Gonzalo Ortiz Jaureguizar

Gonzalo Ortiz Jaureguizar

Performance engineer at Startree

Madrid, Spain

Actions

I am a software engineer specialized in developing databases in Java. I love understanding how libraries and frameworks work under the hood and to design and implement high-performance systems. I have worked on prototypes such as ToroDB, the first Spanish database unicorn Devo and since 2022 I'm working at StarTree as an Apache Pinot contributor.

Area of Expertise

  • Information & Communications Technology
  • Physical & Life Sciences

Topics

  • java
  • SQL
  • Apache Pinot
  • Databases
  • Distributed Systems

Manage memory in the JVM as if it were C

As in many other languages, in Java heap memory is managed. That is, the program explicitly reserves memory, but does not indicate when to free it and delegates it to the garbage collector.
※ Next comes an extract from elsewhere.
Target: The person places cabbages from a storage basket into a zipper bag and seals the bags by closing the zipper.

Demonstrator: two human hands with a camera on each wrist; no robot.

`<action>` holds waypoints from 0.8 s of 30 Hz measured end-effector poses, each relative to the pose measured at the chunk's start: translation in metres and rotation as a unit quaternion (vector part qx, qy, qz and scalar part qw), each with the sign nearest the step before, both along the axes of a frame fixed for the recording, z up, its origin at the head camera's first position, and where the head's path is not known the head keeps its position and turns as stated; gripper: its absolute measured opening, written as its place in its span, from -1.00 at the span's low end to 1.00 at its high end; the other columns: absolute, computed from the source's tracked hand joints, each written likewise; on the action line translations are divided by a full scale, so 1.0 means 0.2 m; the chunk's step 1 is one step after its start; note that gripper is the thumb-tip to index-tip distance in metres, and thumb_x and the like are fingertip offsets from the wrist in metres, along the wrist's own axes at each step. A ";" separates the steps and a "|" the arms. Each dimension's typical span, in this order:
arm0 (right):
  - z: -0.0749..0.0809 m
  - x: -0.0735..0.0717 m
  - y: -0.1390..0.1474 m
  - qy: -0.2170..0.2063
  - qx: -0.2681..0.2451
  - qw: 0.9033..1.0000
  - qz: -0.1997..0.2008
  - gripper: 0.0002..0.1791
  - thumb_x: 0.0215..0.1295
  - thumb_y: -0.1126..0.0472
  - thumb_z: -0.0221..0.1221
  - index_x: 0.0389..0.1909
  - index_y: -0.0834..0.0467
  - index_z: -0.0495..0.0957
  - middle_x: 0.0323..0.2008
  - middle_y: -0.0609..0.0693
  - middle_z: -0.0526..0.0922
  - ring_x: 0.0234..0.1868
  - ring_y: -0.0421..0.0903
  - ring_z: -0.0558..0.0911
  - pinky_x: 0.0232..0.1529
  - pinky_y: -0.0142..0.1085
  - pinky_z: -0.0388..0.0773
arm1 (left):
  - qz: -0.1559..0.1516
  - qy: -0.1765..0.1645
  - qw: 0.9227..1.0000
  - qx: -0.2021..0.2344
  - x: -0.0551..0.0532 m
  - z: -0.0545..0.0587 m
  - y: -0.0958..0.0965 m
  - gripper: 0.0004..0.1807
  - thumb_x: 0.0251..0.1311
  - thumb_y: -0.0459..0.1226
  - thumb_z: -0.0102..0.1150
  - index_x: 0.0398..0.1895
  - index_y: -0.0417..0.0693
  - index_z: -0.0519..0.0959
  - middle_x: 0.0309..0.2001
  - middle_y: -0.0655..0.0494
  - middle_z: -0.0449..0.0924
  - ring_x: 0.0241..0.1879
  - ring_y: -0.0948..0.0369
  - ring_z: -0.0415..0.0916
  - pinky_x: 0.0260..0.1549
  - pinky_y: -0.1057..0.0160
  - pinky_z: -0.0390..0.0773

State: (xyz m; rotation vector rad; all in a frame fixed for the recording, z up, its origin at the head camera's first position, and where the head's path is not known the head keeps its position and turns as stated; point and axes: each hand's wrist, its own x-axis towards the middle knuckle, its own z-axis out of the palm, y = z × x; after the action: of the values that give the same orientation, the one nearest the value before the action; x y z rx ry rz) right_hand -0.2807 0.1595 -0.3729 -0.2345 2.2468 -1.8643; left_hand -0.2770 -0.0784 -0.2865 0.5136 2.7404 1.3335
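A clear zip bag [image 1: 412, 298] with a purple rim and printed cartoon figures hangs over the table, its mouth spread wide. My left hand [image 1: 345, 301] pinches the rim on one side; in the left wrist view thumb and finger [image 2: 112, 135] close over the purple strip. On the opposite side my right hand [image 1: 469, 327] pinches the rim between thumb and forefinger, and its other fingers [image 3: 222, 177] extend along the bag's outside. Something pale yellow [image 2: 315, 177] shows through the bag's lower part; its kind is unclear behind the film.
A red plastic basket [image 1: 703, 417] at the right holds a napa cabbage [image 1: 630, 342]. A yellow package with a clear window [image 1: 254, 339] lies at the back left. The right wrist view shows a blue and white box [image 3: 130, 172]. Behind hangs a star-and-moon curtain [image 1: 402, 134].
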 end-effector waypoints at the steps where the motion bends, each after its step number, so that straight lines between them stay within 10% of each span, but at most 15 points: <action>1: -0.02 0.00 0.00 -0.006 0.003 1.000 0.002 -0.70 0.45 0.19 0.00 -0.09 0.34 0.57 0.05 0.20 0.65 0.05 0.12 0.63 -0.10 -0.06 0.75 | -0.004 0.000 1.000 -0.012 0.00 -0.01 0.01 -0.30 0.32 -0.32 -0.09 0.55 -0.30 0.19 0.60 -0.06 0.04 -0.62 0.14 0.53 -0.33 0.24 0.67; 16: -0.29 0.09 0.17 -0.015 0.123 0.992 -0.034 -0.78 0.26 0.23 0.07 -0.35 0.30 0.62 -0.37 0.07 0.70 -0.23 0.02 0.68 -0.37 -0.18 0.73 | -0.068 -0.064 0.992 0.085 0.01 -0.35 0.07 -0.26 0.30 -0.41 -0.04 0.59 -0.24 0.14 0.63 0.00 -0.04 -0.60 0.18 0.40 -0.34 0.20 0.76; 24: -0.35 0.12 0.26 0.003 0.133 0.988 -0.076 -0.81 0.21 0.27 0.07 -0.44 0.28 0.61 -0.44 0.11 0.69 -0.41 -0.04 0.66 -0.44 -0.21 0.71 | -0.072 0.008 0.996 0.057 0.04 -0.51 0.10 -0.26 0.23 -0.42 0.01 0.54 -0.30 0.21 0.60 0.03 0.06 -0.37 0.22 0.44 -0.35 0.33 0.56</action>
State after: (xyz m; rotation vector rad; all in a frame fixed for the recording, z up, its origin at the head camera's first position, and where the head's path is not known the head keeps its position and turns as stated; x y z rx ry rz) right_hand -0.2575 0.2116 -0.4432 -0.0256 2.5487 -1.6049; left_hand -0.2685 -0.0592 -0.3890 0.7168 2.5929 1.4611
This way to deal with memory has several advantages, but it also has some drawbacks that become more problematic when the program has to work with a large amount of data or process it very quickly. For example systems like Apache Kafka or databases like Apache Pinot largely avoid using managed memory and instead manually allocate and free memory in what is known as offheap memory.

This is a technical and practical talk about how to use this memory in the JVM, when it's worth using it, and how it affects our code and deployments including examples in real applications and libraries.

Deep Dive into Apache Pinot’s Multi-Stage Query Engine: Architecture and Performance

Apache Pinot is an open-source, real-time distributed database for low-latency, high-throughput queries on large-scale datasets. As industries like e-commerce and IoT demand real-time analytics, Pinot's original single-stage query engine (SSQE) struggled with complex queries involving joins and window functions.

The Multi-Stage Query Engine (MSQE) addresses these challenges, enabling advanced relational operators and supporting complex query execution. In this session, we’ll delve into MSQE’s key innovations, including its integration with Apache Calcite for smart query planning and gRPC for efficient inter-server communication. We’ll also explore strategies for optimizing data shuffling, thread management, and query execution statistics to scale across large environments.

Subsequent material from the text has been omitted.